Instructions for the task » One exact copy of the listing, minus the images, is the required answer.

Information shown »

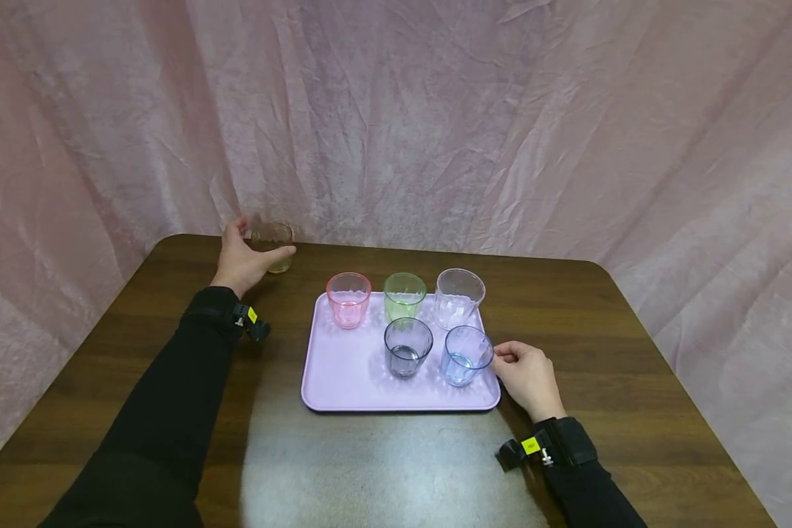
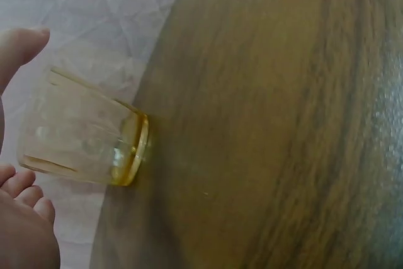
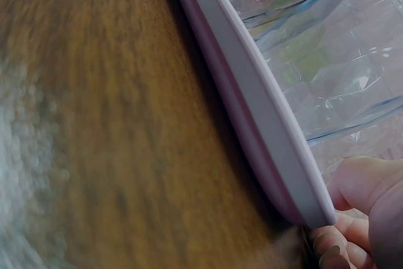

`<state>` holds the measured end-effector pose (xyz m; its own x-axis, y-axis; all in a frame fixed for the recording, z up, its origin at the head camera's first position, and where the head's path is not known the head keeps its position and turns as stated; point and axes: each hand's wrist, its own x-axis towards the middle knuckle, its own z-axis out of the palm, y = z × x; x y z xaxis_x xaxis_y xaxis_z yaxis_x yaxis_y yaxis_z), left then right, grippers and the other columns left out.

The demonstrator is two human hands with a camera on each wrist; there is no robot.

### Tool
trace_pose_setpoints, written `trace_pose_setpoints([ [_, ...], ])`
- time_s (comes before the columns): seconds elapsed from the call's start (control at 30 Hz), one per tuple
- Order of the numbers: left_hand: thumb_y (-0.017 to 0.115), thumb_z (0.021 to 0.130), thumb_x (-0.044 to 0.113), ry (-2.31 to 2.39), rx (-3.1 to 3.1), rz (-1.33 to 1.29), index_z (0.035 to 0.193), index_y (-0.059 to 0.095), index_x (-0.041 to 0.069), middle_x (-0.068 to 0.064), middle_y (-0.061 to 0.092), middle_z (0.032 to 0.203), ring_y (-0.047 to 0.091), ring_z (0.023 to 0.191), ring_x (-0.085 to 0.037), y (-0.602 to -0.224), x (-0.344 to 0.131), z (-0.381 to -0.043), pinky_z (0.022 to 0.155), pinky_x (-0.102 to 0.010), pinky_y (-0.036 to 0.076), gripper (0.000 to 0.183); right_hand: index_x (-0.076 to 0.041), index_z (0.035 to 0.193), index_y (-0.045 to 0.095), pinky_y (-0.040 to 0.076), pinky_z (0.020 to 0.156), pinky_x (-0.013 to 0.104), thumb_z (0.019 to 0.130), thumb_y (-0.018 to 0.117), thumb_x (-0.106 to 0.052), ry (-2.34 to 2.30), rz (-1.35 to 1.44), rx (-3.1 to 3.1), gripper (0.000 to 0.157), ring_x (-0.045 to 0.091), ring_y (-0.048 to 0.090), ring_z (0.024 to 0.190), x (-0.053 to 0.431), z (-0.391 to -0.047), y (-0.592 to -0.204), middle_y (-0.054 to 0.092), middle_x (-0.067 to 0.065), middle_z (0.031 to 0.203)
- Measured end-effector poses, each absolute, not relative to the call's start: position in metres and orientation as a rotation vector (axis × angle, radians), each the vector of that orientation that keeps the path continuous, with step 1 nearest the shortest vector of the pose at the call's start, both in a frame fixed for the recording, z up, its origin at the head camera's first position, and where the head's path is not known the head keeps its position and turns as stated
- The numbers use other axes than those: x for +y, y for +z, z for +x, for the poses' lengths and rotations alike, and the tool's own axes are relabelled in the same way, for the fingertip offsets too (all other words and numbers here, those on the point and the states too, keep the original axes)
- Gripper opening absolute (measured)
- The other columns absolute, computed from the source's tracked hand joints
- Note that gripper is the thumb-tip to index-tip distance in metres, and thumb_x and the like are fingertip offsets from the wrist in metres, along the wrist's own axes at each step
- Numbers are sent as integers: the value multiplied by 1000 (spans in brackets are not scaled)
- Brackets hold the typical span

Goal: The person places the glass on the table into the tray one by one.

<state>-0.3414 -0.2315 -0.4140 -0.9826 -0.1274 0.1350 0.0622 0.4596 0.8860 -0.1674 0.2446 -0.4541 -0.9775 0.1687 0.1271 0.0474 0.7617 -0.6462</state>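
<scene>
At the far left of the table, my left hand (image 1: 243, 262) is spread around a yellow glass (image 1: 276, 236). In the left wrist view the thumb and fingers lie on either side of this glass (image 2: 85, 130); firm contact does not show. My right hand (image 1: 528, 378) pinches the right edge of a lilac tray (image 1: 350, 381), thumb above and fingers below the rim (image 3: 277, 102). On the tray stand a pink glass (image 1: 349, 304), a green glass (image 1: 405, 297), a clear glass (image 1: 458, 297), a grey glass (image 1: 407, 348) and a blue glass (image 1: 465, 357), nearest the right hand.
The brown wooden table (image 1: 607, 352) has rounded far corners. A pale pink curtain (image 1: 396, 132) hangs right behind its back edge, close to the yellow glass. Light glares on the table in front of the tray.
</scene>
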Motion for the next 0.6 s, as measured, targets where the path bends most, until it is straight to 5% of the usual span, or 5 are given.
trace_pose_setpoints([
  [0.6, 80, 86, 28, -1533, -2544, 12, 151, 15, -6, -27, 26, 148, 27, 132, -40, -433, -230, -352, 109, -53, 28, 98, -8, 90, 74, 47, 60, 31, 88, 72, -20, 1037, -165, -2764, 13, 18, 57, 67, 245, -166, -453, 67, 2, 74],
])
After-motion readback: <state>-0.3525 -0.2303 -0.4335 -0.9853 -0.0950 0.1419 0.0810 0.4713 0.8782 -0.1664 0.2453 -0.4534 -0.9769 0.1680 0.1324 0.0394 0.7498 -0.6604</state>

Expected output »
`<state>` holds the measured end-effector pose (xyz m; its own x-axis, y-axis; all in a frame fixed for the recording, z up, its origin at the head camera's first position, and where the head's path is not known the head keeps its position and turns as stated; point and axes: each hand's wrist, its own x-axis towards the middle knuckle, its own z-axis out of the palm, y = z × x; x y z xaxis_x xaxis_y xaxis_z yaxis_x yaxis_y yaxis_z), left then right, grippers and the other columns left out.

The demonstrator is two human hands with a camera on each wrist; there is no robot.

### Tool
trace_pose_setpoints, written `trace_pose_setpoints([ [_, ...], ])`
- time_s (comes before the columns): seconds elapsed from the call's start (control at 30 Hz), one per tuple
- Order of the numbers: left_hand: thumb_y (-0.017 to 0.115), thumb_z (0.021 to 0.130), thumb_x (-0.044 to 0.113), ry (-2.31 to 2.39), rx (-3.1 to 3.1), rz (-1.33 to 1.29), index_z (0.035 to 0.193), index_y (-0.059 to 0.095), index_x (-0.041 to 0.069), middle_x (-0.068 to 0.064), middle_y (-0.061 to 0.092), middle_z (0.032 to 0.203), ring_y (-0.047 to 0.091), ring_z (0.023 to 0.191), ring_x (-0.085 to 0.037), y (-0.602 to -0.224), x (-0.344 to 0.131), z (-0.381 to -0.043), pinky_z (0.022 to 0.155), pinky_x (-0.102 to 0.010), pinky_y (-0.036 to 0.076), gripper (0.000 to 0.183); right_hand: index_x (-0.076 to 0.041), index_z (0.035 to 0.193), index_y (-0.045 to 0.095), pinky_y (-0.040 to 0.076), pinky_z (0.020 to 0.156), pinky_x (-0.013 to 0.104), thumb_z (0.019 to 0.130), thumb_y (-0.018 to 0.117), thumb_x (-0.106 to 0.052), ry (-2.34 to 2.30), rz (-1.35 to 1.44), rx (-3.1 to 3.1), gripper (0.000 to 0.157), ring_x (-0.045 to 0.091), ring_y (-0.048 to 0.090), ring_z (0.024 to 0.190), x (-0.053 to 0.431), z (-0.391 to -0.047), y (-0.592 to -0.204), middle_y (-0.054 to 0.092), middle_x (-0.067 to 0.065), middle_z (0.031 to 0.203)
- Measured end-effector poses, each absolute, not relative to the call's start: position in metres and orientation as a rotation vector (axis × angle, radians), each the vector of that orientation that keeps the path continuous, with step 1 nearest the shortest vector of the pose at the call's start, both in a frame fixed for the recording, z up, its origin at the head camera's first position, and where the head's path is not known the head keeps its position and turns as stated
- The numbers use other axes than those: x for +y, y for +z, z for +x, for the poses' lengths and rotations alike, and the tool's own axes are relabelled in the same way, for the fingertip offsets too (all other words and numbers here, those on the point and the states too, keep the original axes)
- Gripper opening absolute (measured)
- The other columns absolute, computed from the source's tracked hand joints
- Note that gripper is the thumb-tip to index-tip distance in metres, and thumb_x and the like are fingertip offsets from the wrist in metres, along the wrist's own axes at each step
- Numbers are sent as integers: the value multiplied by 1000 (spans in brackets are not scaled)
- Brackets hold the typical span

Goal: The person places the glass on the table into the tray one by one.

<state>-0.3414 -0.2315 -0.4140 -0.9826 -0.1274 0.1350 0.0622 0.4596 0.8860 -0.1674 0.2446 -0.4541 -0.9775 0.1687 0.1271 0.0474 0.7617 -0.6462</state>
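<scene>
At the far left of the table, my left hand (image 1: 243, 262) is spread around a yellow glass (image 1: 276, 236). In the left wrist view the thumb and fingers lie on either side of this glass (image 2: 85, 130); firm contact does not show. My right hand (image 1: 528, 378) pinches the right edge of a lilac tray (image 1: 350, 381), thumb above and fingers below the rim (image 3: 277, 102). On the tray stand a pink glass (image 1: 349, 304), a green glass (image 1: 405, 297), a clear glass (image 1: 458, 297), a grey glass (image 1: 407, 348) and a blue glass (image 1: 465, 357), nearest the right hand.
The brown wooden table (image 1: 607, 352) has rounded far corners. A pale pink curtain (image 1: 396, 132) hangs right behind its back edge, close to the yellow glass. Light glares on the table in front of the tray.
</scene>
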Motion for the next 0.6 s, as measured, targets where the path bends most, until it is straight to 5% of the usual span, or 5 are given.
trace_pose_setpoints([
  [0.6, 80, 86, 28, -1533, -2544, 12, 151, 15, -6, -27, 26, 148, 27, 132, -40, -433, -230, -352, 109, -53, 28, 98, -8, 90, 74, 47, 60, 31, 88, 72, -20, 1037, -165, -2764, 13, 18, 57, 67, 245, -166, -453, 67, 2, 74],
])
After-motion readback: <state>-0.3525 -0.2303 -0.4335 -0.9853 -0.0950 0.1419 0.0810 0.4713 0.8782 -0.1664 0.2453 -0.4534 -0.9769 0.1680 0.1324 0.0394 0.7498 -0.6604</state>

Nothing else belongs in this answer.